_WHAT IS REQUIRED_:
Only one stretch of the records below is wanted: the lines from the one holding "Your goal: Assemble" through the one holding "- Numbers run". Return it exactly, both ends included.

==== DATA EXTRACTS

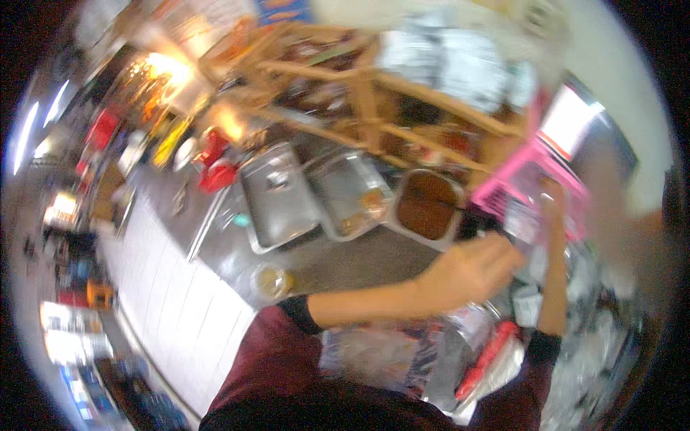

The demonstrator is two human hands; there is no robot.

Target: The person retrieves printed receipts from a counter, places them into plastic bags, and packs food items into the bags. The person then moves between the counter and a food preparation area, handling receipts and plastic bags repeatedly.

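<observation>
My left hand (480,266) reaches across to the right, above the metal counter (345,264) and just short of a pink plastic basket (498,180). Its fingers look bent, but blur hides whether anything is between them. Farther right, my right hand (550,188) is inside the basket, among blurred contents. What its fingers touch cannot be made out. A clear packet with a white label (522,221) shows in the basket beside that hand. Left of the basket sits a metal pan of dark brown food or sauce (426,207).
Two shallow metal trays (280,199) (347,196) stand left of the brown pan, the nearer-right one holding orange-yellow bits. A small round container (274,281) sits near my left sleeve. Behind runs a wooden rack (372,102). Plastic bags (587,323) and a red-and-white package (490,361) lie close on the right.
</observation>
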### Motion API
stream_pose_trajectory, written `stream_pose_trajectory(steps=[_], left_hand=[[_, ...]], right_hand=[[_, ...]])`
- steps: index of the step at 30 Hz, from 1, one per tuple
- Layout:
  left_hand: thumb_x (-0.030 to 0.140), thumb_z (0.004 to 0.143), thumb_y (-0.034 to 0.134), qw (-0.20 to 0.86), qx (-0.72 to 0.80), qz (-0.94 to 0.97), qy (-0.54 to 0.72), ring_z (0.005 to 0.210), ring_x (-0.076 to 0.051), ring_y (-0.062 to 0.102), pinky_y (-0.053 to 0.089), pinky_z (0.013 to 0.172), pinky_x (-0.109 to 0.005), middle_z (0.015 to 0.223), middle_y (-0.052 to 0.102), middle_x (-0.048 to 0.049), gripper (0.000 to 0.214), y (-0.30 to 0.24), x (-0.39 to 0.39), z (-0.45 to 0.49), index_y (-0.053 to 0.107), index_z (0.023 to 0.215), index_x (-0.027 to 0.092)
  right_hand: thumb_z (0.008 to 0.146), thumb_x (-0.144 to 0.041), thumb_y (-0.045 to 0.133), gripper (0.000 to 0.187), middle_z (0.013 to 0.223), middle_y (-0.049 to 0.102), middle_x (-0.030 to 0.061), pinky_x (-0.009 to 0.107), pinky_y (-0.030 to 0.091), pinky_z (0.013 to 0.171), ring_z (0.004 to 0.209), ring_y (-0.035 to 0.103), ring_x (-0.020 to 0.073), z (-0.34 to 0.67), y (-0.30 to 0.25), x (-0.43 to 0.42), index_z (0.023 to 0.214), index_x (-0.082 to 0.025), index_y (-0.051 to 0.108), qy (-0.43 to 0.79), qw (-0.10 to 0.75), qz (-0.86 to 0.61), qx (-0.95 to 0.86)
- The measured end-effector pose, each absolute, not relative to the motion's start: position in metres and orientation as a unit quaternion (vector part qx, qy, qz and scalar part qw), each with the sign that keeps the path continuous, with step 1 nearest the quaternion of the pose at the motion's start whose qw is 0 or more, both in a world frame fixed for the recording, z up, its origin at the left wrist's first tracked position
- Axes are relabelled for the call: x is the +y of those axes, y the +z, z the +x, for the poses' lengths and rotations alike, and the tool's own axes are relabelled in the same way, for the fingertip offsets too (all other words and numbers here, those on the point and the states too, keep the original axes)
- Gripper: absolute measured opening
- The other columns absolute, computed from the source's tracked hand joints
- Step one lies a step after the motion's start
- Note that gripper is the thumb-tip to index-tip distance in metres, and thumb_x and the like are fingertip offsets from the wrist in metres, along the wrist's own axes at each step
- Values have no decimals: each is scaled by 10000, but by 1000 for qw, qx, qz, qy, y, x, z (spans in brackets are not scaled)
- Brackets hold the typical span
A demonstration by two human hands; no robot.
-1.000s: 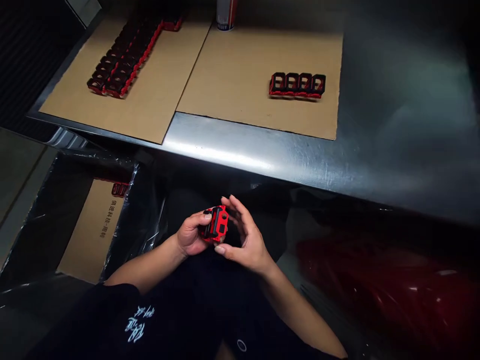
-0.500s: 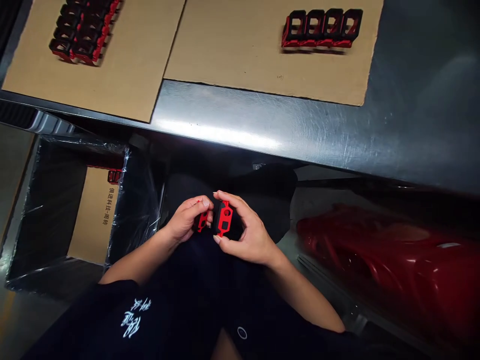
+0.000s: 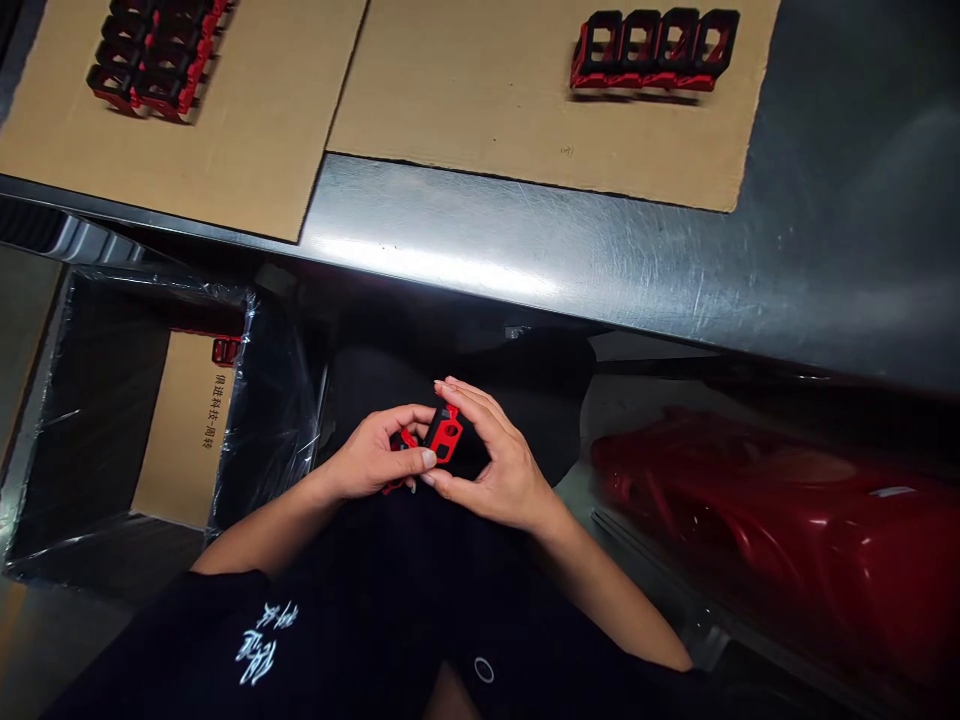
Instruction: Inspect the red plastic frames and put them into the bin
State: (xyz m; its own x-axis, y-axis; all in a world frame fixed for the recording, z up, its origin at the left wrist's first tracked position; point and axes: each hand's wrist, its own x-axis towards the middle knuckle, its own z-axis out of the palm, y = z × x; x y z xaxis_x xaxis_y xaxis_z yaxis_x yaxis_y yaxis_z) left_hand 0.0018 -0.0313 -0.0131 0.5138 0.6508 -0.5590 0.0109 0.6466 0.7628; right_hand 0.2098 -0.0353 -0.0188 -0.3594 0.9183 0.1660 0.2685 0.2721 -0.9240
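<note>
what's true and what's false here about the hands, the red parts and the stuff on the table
1. The left hand and the right hand both have a grip on the red parts. True.
2. The row of four frames stands on bare steel. False: it stands on a cardboard sheet.
3. A plastic-lined box sits to the person's left. True.
4. The hands are over the tabletop. False: they are below the edge of the table, near the lap.

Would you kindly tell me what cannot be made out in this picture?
Head view.
Hidden: red-and-black part, mostly covered by the left hand and right hand.
Cut off: rows of parts on the left cardboard, by the top edge.
Too small: print in the lined box.
</note>
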Motion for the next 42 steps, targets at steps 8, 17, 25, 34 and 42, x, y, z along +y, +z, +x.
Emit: stream_pose_trajectory(steps=[8, 17, 25, 34, 42], left_hand=[[413, 817, 791, 745, 471, 416, 222, 504, -61, 577, 487, 486, -168, 872, 707, -34, 509, -6, -30, 1, 663, 1255, 187], [303, 821, 767, 631, 472, 566, 241, 805, -145, 697, 566, 760, -266, 1032, 755, -59, 450, -13, -31, 1, 660, 1239, 176], [195, 857, 698, 479, 401, 727, 285, 1068, -203, 717, 582, 942, -345, 1174, 728, -94, 432, -19, -21, -9, 644, 1285, 226], [279, 861, 723, 503, 466, 671, 281, 1006, -210, 724, 614, 874, -353, 1293, 693, -122, 572, -13, -21, -11, 565, 1407, 210], [500, 743, 852, 508, 463, 648, 328, 1229, -308, 652, 550, 1056, -497, 1410, 621, -148, 888, -15, -34, -4, 465, 1507, 268]], right_hand=[[790, -286, 811, 296, 935, 705, 28, 336, 580, 723, 808, 678, 194, 218, -12, -39, 1053, -250, 682, 565, 411, -469, -540], [977, -458, 614, 392, 562, 621, -5, 261, 435, 566, 541, 549, 118, 209, -9, -35, 723, -195, 754, 631, 434, -489, -419], [830, -354, 793, 164, 585, 590, -30, 225, 384, 502, 519, 459, 90, 212, -1, -42, 846, -191, 780, 707, 365, -456, -400], [832, -182, 773, 38, 685, 718, 27, 277, 509, 575, 589, 623, 144, 206, -3, -43, 865, -193, 789, 541, 427, -450, -568], [869, -126, 738, 99, 746, 768, 57, 307, 569, 610, 655, 698, 182, 204, -9, -43, 918, -200, 781, 450, 450, -403, -657]])
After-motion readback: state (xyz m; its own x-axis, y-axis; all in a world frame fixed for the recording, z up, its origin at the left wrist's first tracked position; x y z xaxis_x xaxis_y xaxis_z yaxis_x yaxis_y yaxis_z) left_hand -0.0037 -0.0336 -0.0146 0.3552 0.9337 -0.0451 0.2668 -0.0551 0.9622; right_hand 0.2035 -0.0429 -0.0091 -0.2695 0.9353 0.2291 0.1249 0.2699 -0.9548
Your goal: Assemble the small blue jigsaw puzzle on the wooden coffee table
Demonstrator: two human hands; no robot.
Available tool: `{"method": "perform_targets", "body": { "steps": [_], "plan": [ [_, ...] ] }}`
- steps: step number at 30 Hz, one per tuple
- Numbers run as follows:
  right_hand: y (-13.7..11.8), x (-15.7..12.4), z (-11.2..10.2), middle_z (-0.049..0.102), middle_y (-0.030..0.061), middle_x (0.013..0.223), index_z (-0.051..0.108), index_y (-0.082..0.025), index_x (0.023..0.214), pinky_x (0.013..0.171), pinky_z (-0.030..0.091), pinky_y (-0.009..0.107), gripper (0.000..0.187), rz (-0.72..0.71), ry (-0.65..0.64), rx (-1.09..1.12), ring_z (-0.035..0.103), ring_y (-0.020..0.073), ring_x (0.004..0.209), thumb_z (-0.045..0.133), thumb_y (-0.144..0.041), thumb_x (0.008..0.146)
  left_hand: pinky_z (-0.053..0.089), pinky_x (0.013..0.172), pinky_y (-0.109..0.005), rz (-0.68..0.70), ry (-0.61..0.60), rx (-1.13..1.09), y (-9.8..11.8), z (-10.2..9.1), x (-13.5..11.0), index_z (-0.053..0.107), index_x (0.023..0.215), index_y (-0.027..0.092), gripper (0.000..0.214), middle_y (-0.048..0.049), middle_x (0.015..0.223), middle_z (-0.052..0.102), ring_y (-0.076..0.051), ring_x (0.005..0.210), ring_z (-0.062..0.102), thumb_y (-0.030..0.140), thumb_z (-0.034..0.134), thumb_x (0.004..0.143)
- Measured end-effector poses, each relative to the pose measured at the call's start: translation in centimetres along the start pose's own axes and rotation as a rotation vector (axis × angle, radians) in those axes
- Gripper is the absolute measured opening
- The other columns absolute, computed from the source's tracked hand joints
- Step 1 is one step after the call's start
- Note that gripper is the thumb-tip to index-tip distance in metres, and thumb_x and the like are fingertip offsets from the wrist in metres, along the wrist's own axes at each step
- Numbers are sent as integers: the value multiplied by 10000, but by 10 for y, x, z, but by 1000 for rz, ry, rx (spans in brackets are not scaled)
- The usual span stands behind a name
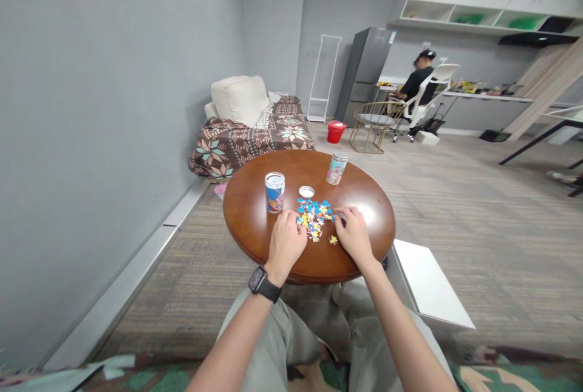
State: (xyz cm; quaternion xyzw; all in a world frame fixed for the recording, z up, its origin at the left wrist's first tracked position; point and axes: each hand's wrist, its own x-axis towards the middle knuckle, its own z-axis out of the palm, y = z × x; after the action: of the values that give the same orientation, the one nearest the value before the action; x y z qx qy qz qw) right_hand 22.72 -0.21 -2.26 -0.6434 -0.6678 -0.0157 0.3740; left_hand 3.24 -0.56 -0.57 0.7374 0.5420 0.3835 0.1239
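A loose heap of small jigsaw puzzle pieces (314,214), mostly blue, yellow and white, lies on the round brown table (248,231). One yellow piece (333,239) lies apart at the near right. My left hand (288,239) rests at the heap's left edge, fingers loosely bent, with no piece visible in it. On the opposite side my right hand (353,231) touches down by the heap's right edge, fingers curved and apart. Behind my left hand stands an open blue picture can (274,194). A round metal lid (306,192) lies beyond the heap, and a lidded light-blue can (337,168) stands farther back.
A white box (432,282) sits on the floor right of the table. Beyond the table are a covered sofa (255,130), a red bucket (336,132) and a gold-framed chair (374,124). A person (421,83) sits at the far counter.
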Motion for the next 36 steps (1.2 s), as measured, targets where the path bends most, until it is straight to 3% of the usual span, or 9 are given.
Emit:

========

_REPLY TO THE EXERCISE_:
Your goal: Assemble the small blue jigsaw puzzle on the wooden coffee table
Demonstrator: two human hands; no robot.
Available tool: `{"method": "perform_targets", "body": { "steps": [_], "plan": [ [_, ...] ] }}`
- steps: step number at 30 Hz, one per tuple
- Numbers run as follows:

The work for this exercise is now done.